:: TASK INSTRUCTIONS ::
The goal is a clean copy of all the data below, with pictures dropped and everything else retyped exactly.
··· DATASET EXCERPT ···
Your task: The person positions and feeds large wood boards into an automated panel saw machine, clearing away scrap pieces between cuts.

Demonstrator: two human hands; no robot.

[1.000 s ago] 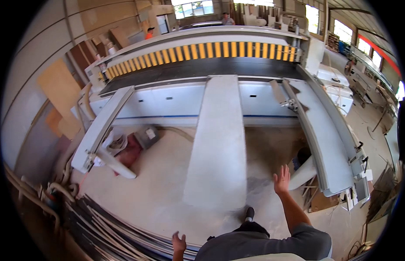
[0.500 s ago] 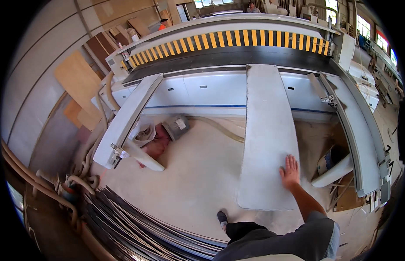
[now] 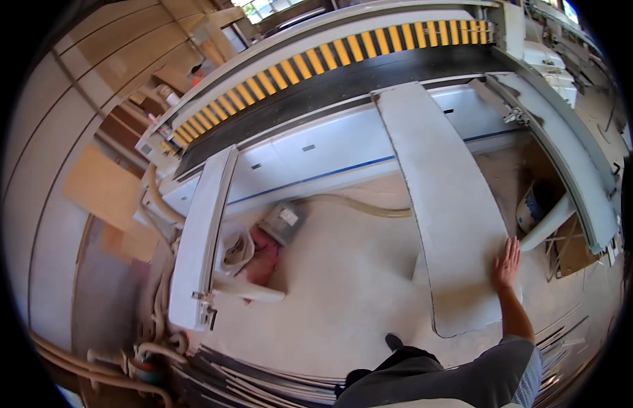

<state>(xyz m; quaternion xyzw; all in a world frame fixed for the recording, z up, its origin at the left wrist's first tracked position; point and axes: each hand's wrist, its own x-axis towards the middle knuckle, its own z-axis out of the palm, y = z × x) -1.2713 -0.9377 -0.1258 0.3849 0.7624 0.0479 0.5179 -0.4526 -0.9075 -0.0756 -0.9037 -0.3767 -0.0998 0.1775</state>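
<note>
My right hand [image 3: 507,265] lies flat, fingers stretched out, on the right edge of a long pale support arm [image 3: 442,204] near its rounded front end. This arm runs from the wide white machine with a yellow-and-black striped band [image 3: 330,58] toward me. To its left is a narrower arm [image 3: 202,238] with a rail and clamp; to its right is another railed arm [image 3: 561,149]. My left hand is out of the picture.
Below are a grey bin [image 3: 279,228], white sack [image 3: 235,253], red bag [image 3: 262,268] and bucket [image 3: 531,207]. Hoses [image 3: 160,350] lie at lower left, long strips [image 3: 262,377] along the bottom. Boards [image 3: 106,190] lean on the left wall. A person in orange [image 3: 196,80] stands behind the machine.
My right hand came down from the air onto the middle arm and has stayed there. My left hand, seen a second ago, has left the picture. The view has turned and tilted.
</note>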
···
:: RESPONSE ::
Your task: The person positions and feeds large wood boards into an automated panel saw machine, clearing away scrap pieces between cuts.

Demonstrator: two human hands; no robot.

[1.000 s ago] 
[0.500 s ago] 
[now] 

<state>(xyz m; quaternion xyzw; all in a world frame fixed for the recording, z up, its origin at the left wrist's first tracked position; point and axes: each hand's wrist, its own x-axis towards the middle knuckle, its own z-axis out of the palm, y = z × x) -1.2713 -0.9377 -0.1258 0.3849 0.7624 0.0479 0.5179 -0.4526 -0.9075 -0.0756 -0.9037 -0.3767 -0.0998 0.1775</state>
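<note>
My right hand [image 3: 507,265] lies flat, fingers stretched out, on the right edge of a long pale support arm [image 3: 442,204] near its rounded front end. This arm runs from the wide white machine with a yellow-and-black striped band [image 3: 330,58] toward me. To its left is a narrower arm [image 3: 202,238] with a rail and clamp; to its right is another railed arm [image 3: 561,149]. My left hand is out of the picture.
Below are a grey bin [image 3: 279,228], white sack [image 3: 235,253], red bag [image 3: 262,268] and bucket [image 3: 531,207]. Hoses [image 3: 160,350] lie at lower left, long strips [image 3: 262,377] along the bottom. Boards [image 3: 106,190] lean on the left wall. A person in orange [image 3: 196,80] stands behind the machine.
My right hand came down from the air onto the middle arm and has stayed there. My left hand, seen a second ago, has left the picture. The view has turned and tilted.
</note>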

No more work remains on this exercise.